● PROBLEM TO SOLVE
If a line in the entries below includes "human", show that line.

● THE RECORDS
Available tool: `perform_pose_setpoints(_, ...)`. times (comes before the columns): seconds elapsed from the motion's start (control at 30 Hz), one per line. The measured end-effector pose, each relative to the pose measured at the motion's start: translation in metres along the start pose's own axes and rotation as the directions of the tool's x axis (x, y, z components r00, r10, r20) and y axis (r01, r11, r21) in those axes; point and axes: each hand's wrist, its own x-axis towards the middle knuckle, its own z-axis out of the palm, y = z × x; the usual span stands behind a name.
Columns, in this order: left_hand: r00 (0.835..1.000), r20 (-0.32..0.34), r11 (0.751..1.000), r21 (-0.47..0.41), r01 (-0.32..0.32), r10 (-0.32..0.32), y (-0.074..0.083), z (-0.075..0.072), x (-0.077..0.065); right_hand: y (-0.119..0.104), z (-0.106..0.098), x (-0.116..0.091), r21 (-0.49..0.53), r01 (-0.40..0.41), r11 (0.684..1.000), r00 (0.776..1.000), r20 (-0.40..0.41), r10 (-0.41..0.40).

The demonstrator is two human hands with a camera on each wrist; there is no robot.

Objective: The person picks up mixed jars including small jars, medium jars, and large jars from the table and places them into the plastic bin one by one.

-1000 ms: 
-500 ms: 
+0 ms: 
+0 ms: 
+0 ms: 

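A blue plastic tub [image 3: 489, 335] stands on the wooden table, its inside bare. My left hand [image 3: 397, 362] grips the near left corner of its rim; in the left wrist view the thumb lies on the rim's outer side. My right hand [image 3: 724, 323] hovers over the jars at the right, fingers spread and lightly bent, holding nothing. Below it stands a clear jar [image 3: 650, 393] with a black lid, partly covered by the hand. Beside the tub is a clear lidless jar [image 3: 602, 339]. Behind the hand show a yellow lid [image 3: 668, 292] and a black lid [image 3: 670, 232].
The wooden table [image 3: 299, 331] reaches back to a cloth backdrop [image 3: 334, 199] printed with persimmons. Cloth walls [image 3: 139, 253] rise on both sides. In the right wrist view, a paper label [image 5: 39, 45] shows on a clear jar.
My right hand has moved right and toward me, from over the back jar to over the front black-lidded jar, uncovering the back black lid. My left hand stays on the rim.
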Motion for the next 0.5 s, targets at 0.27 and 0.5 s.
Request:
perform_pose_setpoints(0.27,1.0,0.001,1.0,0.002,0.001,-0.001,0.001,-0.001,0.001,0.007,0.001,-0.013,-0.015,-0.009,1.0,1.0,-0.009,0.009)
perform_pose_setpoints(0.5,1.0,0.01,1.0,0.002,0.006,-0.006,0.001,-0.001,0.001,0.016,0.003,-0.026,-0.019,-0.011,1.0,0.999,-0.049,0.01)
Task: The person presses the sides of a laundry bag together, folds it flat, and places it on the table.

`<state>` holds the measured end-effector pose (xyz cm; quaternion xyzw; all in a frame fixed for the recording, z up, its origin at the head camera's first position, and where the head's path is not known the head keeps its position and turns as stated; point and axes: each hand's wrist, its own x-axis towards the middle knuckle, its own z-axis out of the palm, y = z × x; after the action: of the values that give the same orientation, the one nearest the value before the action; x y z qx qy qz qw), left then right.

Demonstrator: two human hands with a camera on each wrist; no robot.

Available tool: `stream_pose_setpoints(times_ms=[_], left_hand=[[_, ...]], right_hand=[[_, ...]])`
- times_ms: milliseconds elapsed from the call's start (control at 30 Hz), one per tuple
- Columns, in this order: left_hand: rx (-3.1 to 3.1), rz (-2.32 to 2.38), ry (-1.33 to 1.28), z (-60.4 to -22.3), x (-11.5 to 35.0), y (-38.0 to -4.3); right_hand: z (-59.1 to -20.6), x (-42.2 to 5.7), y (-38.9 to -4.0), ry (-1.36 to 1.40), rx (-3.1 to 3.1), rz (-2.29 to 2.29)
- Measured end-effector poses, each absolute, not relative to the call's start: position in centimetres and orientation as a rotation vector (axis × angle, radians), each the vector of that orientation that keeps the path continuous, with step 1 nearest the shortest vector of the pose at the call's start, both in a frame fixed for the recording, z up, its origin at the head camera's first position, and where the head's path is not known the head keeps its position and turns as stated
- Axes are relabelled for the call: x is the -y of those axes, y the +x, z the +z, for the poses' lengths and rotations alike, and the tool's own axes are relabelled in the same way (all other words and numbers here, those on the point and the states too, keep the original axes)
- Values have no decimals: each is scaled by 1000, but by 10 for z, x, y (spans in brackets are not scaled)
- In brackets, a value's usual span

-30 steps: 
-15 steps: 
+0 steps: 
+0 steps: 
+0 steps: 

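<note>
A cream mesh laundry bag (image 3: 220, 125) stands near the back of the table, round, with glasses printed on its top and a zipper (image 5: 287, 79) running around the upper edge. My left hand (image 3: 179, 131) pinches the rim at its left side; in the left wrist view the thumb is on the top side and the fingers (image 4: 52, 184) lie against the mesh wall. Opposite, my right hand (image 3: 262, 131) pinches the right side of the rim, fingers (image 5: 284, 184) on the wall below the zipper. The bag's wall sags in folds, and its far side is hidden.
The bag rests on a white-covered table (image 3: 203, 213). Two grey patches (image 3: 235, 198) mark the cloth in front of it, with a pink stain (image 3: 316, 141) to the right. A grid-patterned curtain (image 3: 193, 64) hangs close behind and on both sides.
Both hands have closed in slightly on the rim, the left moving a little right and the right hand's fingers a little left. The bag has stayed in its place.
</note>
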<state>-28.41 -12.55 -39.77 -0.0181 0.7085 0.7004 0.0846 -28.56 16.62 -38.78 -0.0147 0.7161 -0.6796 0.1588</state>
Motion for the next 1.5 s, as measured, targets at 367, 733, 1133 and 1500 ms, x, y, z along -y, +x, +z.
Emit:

● SOLUTION
The demonstrator is two human hands with a camera on each wrist; there is no robot.
Demonstrator: two human hands with a camera on each wrist; no robot.

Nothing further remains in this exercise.